• EXERCISE:
Word for word, restate the lines of the data below between those holding "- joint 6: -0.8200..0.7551" and "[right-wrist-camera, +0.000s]", inclusive; pictures do not belong in the copy.

• RECORDS FOR THIS TASK:
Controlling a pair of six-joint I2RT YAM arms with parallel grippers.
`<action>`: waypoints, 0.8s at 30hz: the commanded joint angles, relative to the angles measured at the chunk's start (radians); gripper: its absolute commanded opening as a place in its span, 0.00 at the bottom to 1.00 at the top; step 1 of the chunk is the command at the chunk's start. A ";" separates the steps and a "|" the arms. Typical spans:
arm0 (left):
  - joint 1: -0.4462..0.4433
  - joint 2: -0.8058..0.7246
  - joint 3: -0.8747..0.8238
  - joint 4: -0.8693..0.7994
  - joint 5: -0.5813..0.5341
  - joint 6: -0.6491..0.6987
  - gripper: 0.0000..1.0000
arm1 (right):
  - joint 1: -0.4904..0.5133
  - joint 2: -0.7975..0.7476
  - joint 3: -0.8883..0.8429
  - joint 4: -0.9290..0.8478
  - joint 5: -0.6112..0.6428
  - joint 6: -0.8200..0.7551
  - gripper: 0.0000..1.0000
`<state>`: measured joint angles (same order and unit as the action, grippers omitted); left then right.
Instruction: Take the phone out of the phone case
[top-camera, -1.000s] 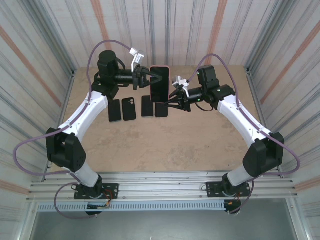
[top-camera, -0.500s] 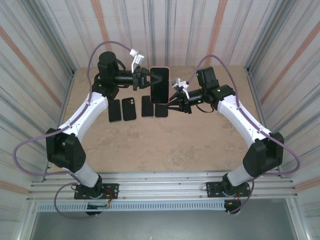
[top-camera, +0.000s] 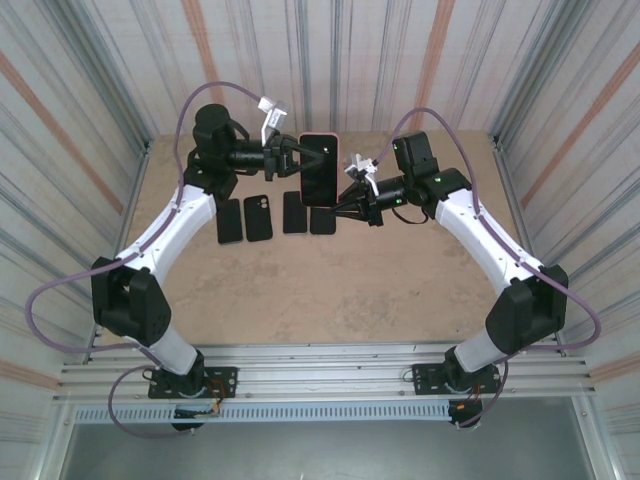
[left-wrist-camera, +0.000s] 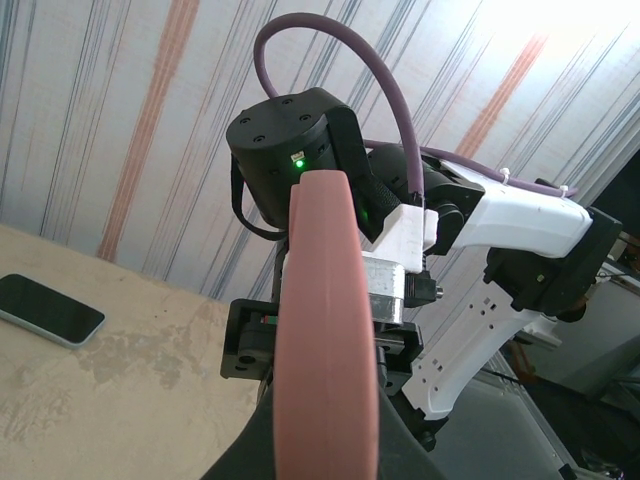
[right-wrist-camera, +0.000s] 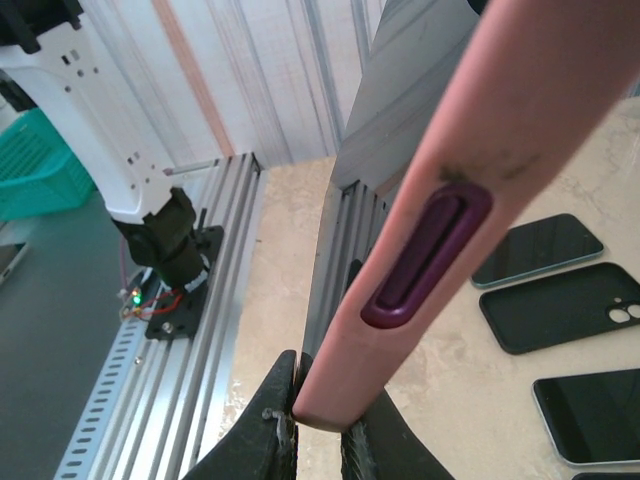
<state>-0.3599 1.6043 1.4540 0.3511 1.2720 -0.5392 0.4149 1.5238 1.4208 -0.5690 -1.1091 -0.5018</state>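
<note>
Phone (top-camera: 320, 172): it sat in its pink case (left-wrist-camera: 325, 330), held aloft over the table (top-camera: 390, 290).
Left gripper (top-camera: 308, 160): fingers clamped the case's left edge.
Right gripper (top-camera: 338, 198): fingers pinched near its lower right corner.
Below: four loose phones (top-camera: 258, 218) lay flat.

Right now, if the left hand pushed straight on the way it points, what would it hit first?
The left hand is clamped on the pink-cased phone, so that comes first; past it, probably the right hand gripping its other edge.
</note>
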 joint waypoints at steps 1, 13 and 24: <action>0.006 -0.054 0.001 0.038 0.024 -0.051 0.00 | 0.007 -0.011 0.044 -0.009 0.068 -0.057 0.09; -0.023 -0.073 -0.001 -0.004 0.090 -0.059 0.00 | 0.035 -0.071 0.037 0.065 0.291 -0.163 0.05; -0.046 -0.041 0.015 0.046 0.113 -0.104 0.00 | 0.042 -0.085 0.056 0.058 0.387 -0.253 0.04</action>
<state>-0.3653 1.5875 1.4525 0.4202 1.3018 -0.5484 0.4633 1.4506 1.4353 -0.5816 -0.8589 -0.6765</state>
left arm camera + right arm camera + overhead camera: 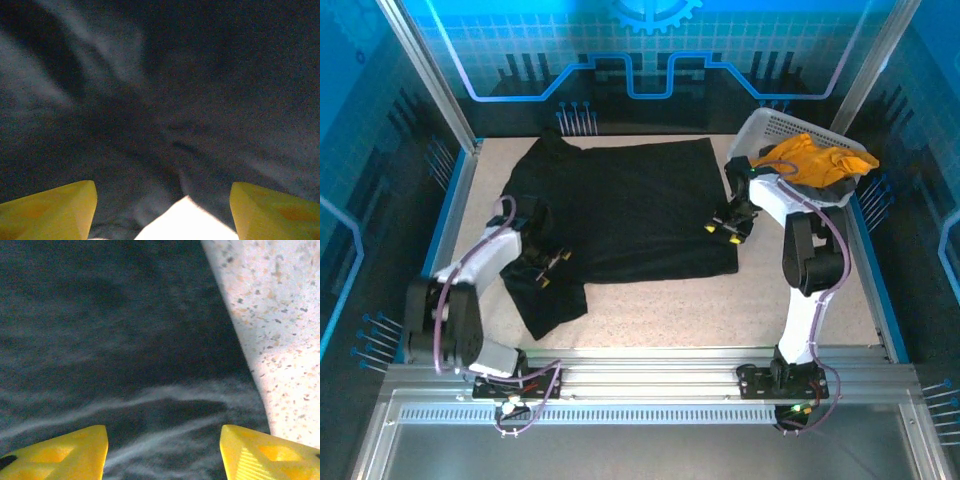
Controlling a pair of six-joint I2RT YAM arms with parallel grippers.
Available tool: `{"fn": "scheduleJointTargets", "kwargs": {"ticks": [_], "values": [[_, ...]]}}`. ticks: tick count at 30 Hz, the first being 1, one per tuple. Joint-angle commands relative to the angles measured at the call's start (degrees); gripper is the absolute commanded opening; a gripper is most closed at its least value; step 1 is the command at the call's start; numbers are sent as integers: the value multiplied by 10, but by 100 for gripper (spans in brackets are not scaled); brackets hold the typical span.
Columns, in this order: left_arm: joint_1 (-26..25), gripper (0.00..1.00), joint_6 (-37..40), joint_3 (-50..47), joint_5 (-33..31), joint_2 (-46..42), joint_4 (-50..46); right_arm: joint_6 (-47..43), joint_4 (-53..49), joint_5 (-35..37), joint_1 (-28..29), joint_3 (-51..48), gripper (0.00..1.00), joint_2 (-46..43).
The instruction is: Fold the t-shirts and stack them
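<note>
Black t-shirt point(630, 205) flat on the counter point(720, 310), my left pincer point(548, 268) spread over its 8 o'clock sleeve, right pincer point(728, 232) spread at its 3 o'clock hem, poised, I judge, to lift opposite edges for folding; mustard t-shirt point(815, 160) in the lattice basket point(767, 128) at 2 o'clock.

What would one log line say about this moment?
black t-shirt spread on table | orange t-shirt in white basket | left jaws open over black cloth | right jaws open at its edge
</note>
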Motion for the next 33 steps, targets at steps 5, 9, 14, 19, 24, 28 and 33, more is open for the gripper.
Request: {"fn": "scheduleJointTargets", "kwargs": {"ticks": [5,9,14,19,24,28,33], "values": [[11,65,-73,-116,-33,-115,-137,-20,15,-52,13,-65,66,-109],[20,61,-103,-176,-27,-161,-139,-17,39,-67,13,-132,67,-162],[23,62,-110,-216,-19,-154,-93,-29,43,-68,6,-179,67,-192],[24,58,-99,-239,-25,-101,17,-15,70,-88,-24,-236,67,-215],[24,10,-84,-210,-55,-72,-17,0,76,-85,-56,-271,63,-223],[24,0,-65,-174,-98,-126,-107,12,77,-74,-76,-284,62,-221],[23,0,-50,-161,-91,-160,-164,24,65,-60,-75,-281,59,-200]]}}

• WRITTEN REPLY:
  - joint 6: -0.8200..0.7551
  - gripper: 0.0000..1.0000
`<state>`: measured joint angles (same order and unit as the action, grippers omitted); left then right.
Instruction: Take the phone out of the phone case
[top-camera, -1.000s] 
[top-camera, -0.500s] 
[top-camera, +0.000s] 
[left-wrist-camera, +0.000s] 
[right-wrist-camera, +0.000s] 

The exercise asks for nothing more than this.